There was also the rise of a phenomenon known as ‘loan stacking’ among mass market loan seekers. This means customers would take 30- to 90-day loans at usurious (18 to 24 percent) rates. They were often self-employed—such as delivery personnel, sales personnel or temporary staff—and had no job security, but were confident of landing another job once their current one was over. They’d take new loans to pay off the previous loan, and as long as jobs were available fintech companies were happy to lend.
So, how did the pandemic affect India’s consuming class in April? Income was down 42 percent on account of significant wage cuts and furloughs. As a result, consumption was down 43 percent, both on account of lack of avenues to spend as well as the need to conserve cash. In May, there was a 15 percent rise in both incomes and consumption as green zones opened for business but the numbers are still much below pre-Covid-19 times.

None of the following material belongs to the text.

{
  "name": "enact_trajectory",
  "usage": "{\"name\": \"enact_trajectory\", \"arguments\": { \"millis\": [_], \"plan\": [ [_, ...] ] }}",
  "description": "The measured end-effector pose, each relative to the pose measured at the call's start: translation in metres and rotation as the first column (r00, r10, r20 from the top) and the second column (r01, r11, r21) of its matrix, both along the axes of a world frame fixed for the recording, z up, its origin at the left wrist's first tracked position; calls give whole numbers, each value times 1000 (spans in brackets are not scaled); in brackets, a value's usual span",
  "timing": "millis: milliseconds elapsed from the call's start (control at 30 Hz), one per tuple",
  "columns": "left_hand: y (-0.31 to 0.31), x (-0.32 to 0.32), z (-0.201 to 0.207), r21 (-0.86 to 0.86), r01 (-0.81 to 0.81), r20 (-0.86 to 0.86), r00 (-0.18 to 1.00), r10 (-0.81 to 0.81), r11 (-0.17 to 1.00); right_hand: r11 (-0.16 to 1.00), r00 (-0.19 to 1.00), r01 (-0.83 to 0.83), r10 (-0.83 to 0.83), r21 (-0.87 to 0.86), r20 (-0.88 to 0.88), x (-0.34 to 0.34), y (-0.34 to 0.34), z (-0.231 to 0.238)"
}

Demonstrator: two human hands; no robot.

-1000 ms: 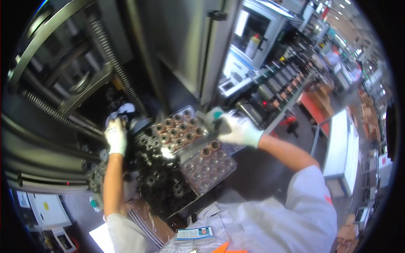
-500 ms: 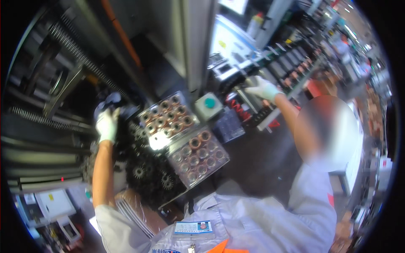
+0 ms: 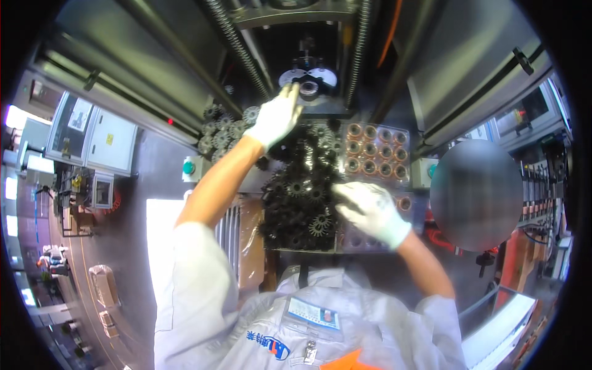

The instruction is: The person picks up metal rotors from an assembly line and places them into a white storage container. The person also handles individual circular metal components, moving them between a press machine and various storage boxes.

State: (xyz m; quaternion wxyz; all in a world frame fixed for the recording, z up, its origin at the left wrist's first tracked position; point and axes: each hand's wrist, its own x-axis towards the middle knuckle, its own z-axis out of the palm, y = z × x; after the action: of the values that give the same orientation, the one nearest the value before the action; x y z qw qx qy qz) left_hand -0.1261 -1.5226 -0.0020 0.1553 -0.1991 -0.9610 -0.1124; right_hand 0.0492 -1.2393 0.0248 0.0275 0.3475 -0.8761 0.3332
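My left hand [image 3: 279,118], in a white glove, reaches to the left side of the press fixture [image 3: 324,76]. Its fingers are stretched out, and nothing shows in them. A dark-centred ring part [image 3: 309,90] sits in the fixture, just right of the fingertips. My right hand [image 3: 371,208], also gloved, hovers at the right edge of a heap of black toothed discs [image 3: 302,209]. Its fingers point left, apart from the thumb, with nothing visible in them. Beneath that hand, a clear plastic tray is partly hidden; one copper-coloured ring [image 3: 404,203] shows at its right.
Copper-wound rings fill a clear tray [image 3: 377,151] right of the heap. More toothed discs [image 3: 217,132] lie at the left. Coil springs [image 3: 359,52] flank the fixture. Green-button boxes [image 3: 189,168] stand on both sides. A machine with a rack stands far right.
The view has swung toward the press. My right hand has left the machine at the right and come over the disc heap. My left hand remains by the fixture.
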Motion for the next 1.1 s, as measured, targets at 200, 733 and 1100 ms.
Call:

Within this, the mass segment was hit the hardest. Think of it this way. When you don’t call a plumber to fix something at home, or don’t use an Uber to commute to work, incomes for the segments fall to zero overnight. The mass market saw a 56 percent fall in earnings, the mid-market 14 percent and affluent 12 percent. The mass market is also saving more—10 percent more in April.
CreditVidya’s risk assessment model points to a link between higher incomes and default rates, indicating how vulnerable the mass segment is. A person saving Rs 30,000 a month is three times less likely to default than a person saving Rs 1,000 a month. For the mass market, the 500,000-strong cohort pointed to non-performing assets (NPAs) increasing by three times, for mid-market by 1.8 times and for the affluent by 50 percent. If the pandemic is a prolonged one, the risk for the mass market increases.
This also points to a significant slowing of the consumer economy for the next year. Agarwal points out that a lot of fintech companies will see their net worth wiped out and shut shop, leaving few credit options for the mass market. As for the well-capitalised banks and NBFCs that serve the mid- and affluent markets, they have no choice but to keep trying to grow. “If bad loans increase and the loan book doesn’t grow, the NPAs as a percentage of total loans increase sharply. So for them [despite the risks] growing the book is still the only viable strategy,” he says.